Ramirez was never able to conceive and suffered from chronic urinary infections.
Chesson, who lives in Georgia, questioned the possibility of compensation. Years ago there was talk about compensating each victim $20,000, but nothing came of it.
"How much longer do we have to wait?" Chesson asked. "Forty-seven years later, it's still being said to my mother, 'You mean nothing.'"
Gov. Bev Perdue and four state representatives attended Wednesday's session and thanked the victims for the courage of sharing their stories, but made no promises of compensation.

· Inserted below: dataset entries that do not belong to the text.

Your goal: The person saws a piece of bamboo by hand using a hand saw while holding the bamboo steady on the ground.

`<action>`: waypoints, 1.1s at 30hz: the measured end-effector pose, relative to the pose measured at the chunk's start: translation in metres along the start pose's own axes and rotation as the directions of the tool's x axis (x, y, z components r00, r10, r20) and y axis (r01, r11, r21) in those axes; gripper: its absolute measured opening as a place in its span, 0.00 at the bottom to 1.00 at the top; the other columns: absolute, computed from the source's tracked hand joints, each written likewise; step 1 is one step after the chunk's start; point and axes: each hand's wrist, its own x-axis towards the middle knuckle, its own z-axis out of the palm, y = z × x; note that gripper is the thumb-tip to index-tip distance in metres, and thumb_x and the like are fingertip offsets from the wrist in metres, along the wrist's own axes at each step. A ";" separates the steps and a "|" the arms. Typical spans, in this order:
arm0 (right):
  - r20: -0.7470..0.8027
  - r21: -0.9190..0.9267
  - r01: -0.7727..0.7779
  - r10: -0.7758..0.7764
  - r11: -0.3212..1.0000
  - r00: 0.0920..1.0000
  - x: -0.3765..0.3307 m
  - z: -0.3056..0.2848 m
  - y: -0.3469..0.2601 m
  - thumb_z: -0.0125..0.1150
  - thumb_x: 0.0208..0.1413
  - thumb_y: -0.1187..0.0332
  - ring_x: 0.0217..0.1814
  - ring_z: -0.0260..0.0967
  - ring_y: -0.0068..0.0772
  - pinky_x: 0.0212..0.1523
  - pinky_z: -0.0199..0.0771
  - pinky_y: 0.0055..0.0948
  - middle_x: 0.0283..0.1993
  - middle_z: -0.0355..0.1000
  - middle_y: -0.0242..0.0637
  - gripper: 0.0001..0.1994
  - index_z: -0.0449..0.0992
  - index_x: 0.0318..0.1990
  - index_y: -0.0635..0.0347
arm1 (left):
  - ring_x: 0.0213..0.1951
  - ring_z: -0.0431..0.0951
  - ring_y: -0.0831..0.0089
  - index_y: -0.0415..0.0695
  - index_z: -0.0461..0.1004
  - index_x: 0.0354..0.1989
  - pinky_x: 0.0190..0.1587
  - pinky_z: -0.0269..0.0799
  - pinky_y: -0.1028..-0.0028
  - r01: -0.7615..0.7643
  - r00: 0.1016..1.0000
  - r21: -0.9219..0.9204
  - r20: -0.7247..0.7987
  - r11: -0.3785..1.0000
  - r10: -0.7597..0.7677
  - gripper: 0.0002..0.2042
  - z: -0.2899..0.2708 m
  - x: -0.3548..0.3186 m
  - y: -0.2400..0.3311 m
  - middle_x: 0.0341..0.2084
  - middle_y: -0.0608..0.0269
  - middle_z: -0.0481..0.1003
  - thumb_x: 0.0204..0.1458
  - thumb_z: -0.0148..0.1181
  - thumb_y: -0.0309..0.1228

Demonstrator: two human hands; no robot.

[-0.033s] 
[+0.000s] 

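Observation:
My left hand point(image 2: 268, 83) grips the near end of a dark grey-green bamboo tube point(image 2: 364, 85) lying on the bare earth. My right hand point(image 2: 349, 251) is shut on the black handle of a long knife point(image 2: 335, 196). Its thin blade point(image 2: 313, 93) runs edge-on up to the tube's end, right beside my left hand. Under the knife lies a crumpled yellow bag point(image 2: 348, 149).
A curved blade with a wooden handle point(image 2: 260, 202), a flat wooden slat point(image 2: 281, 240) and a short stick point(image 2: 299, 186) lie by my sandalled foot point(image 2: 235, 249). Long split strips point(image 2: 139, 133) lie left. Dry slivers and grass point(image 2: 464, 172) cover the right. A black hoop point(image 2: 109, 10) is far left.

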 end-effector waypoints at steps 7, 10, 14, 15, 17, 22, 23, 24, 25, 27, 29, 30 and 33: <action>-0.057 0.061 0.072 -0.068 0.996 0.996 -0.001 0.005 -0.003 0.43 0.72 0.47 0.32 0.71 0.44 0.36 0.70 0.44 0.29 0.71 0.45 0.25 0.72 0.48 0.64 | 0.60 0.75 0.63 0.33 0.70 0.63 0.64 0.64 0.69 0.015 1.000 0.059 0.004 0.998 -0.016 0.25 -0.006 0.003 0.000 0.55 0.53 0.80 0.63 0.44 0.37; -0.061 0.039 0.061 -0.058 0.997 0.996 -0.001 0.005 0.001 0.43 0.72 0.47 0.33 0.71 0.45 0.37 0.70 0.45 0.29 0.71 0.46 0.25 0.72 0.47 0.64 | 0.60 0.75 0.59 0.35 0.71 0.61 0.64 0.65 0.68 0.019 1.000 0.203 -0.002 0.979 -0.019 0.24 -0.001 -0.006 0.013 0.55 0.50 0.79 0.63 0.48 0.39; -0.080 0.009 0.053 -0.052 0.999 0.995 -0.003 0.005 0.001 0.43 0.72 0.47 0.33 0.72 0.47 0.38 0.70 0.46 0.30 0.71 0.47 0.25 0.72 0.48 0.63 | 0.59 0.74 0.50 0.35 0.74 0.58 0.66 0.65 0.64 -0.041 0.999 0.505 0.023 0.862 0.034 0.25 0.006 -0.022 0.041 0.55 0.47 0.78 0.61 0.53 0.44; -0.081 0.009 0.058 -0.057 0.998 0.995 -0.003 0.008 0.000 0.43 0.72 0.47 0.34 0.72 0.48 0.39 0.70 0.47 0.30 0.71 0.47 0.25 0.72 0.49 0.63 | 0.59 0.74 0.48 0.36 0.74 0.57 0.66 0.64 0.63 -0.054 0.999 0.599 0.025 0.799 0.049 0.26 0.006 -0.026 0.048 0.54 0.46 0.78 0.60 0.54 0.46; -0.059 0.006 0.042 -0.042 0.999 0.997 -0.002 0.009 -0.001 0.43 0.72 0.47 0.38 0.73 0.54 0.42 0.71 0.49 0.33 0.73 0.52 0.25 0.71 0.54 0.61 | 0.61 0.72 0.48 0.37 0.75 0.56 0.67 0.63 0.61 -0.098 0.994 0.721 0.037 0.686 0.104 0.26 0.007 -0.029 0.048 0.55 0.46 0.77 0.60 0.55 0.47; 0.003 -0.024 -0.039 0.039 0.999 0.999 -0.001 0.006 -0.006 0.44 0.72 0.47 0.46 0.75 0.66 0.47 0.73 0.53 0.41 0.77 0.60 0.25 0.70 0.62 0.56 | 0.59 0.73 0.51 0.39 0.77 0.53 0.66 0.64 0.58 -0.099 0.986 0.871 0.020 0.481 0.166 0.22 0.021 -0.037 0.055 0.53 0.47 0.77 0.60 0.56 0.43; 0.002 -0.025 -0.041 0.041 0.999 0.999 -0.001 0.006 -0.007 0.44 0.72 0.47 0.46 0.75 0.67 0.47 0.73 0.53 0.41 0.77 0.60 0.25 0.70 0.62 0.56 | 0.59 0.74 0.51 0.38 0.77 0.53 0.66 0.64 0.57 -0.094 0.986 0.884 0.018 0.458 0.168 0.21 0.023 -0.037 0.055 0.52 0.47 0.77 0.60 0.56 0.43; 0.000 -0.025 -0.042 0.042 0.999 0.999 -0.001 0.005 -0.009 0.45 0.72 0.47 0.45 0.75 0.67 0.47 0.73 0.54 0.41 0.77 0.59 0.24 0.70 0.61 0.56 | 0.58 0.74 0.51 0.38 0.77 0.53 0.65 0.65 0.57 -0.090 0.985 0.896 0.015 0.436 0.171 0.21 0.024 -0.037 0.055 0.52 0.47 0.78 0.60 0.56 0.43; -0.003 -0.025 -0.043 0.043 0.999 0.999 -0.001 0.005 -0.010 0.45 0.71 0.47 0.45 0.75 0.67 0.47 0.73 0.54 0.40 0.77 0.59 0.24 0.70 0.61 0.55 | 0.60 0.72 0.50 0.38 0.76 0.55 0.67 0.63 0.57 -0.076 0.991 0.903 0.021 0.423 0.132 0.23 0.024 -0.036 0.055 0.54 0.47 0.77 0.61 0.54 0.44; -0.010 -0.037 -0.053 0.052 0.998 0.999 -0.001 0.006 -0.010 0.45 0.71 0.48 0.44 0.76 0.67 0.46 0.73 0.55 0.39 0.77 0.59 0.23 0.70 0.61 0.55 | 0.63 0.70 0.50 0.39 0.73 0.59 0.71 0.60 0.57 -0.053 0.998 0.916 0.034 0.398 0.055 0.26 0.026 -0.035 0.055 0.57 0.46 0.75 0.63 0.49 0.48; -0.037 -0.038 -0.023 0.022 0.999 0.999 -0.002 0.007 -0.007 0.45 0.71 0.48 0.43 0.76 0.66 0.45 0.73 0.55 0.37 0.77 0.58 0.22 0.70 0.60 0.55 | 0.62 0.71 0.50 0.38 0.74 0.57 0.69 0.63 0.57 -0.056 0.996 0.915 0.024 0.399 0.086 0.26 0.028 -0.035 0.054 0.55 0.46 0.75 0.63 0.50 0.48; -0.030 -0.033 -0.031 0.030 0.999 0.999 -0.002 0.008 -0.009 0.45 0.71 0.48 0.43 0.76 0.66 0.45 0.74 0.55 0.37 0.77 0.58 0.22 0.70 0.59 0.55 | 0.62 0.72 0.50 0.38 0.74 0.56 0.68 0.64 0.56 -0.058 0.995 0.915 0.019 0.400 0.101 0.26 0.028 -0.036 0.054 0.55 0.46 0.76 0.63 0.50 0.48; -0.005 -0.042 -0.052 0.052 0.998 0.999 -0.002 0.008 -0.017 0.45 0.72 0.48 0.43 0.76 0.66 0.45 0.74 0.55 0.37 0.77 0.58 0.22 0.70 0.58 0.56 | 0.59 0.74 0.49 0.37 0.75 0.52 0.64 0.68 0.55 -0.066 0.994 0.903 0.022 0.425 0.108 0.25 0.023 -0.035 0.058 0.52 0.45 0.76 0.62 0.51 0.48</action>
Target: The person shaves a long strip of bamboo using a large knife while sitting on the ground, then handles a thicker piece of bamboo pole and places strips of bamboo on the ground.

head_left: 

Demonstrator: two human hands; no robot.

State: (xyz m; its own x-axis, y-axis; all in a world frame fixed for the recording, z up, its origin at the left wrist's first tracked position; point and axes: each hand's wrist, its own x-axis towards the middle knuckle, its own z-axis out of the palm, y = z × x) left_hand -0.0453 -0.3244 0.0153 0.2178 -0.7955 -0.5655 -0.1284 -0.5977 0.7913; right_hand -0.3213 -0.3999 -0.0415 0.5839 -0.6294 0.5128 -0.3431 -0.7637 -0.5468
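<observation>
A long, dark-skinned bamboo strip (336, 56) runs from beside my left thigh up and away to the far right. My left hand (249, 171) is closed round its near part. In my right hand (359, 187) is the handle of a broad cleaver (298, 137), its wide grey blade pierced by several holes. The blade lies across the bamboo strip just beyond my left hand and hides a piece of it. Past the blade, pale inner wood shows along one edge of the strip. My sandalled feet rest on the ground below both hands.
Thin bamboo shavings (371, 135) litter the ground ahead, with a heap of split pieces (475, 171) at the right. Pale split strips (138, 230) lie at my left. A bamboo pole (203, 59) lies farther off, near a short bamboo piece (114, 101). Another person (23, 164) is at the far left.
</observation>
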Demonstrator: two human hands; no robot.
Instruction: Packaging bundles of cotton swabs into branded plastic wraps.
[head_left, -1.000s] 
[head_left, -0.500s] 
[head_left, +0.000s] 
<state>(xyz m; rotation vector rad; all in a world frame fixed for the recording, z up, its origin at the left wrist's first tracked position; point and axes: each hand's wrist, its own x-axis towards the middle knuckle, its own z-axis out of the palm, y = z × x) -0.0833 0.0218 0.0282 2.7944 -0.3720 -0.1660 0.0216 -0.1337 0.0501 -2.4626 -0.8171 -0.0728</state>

"I came here as a woman, a mama, a grandmama, and a governor of the state to say that it was wrong," Perdue said. "I'm here to tell you how important these hearings are."
Task force member and former journalist Phoebe Zerwick said the stories were "moving and humbling."
"I didn't hear anyone who was in a least bit feeble-minded," Zerwick said. "They were eloquent, strong, and educated. That drove home for me how tragic the eugenics program was."
Rep. Larry Womble, a Democrat from Winston-Salem and task force member, said he hoped his fellow legislators would agree to pass legislation that would allow eugenics victims to receive compensation as well as counseling and medical help.
"I hope something tangible will come out of this hearing," Womble said.
The task force must make its recommendations to the governor by Feb. 1. It will be up to the legislature to determine compensation.
Randon Pender, president of the Winston-Salem Black Chamber of Commerce, said she came to Wednesday's hearing to support the victims. She said she hopes to see the state take action soon.
"We're thankful for the apology," Pender said. "But at the end, compensation must occur."